Action item: Please tally the lines in the material below that contain the word "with", and give the count only.

Exercise data START

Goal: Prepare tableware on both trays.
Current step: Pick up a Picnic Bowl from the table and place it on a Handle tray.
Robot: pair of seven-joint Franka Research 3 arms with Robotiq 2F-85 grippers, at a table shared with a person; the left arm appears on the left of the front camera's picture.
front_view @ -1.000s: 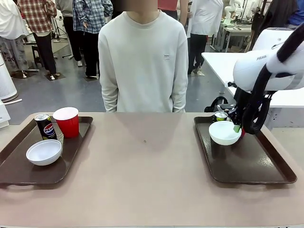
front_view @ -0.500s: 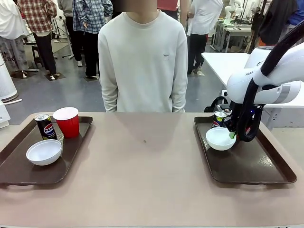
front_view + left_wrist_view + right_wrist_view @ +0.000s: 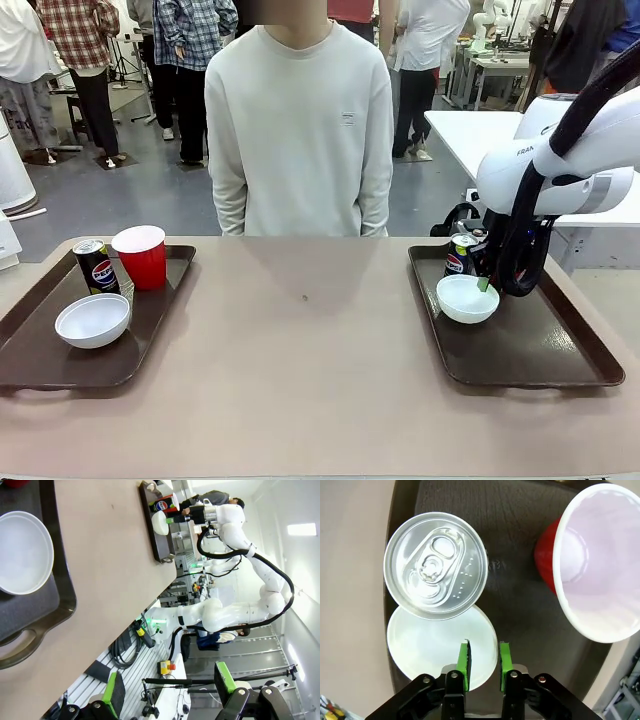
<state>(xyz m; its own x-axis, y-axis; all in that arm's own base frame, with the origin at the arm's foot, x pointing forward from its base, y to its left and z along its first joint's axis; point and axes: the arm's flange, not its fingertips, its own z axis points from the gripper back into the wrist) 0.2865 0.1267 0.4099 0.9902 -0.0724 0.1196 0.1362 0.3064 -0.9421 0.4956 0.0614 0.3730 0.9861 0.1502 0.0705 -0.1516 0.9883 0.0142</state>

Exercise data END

Answer space: 2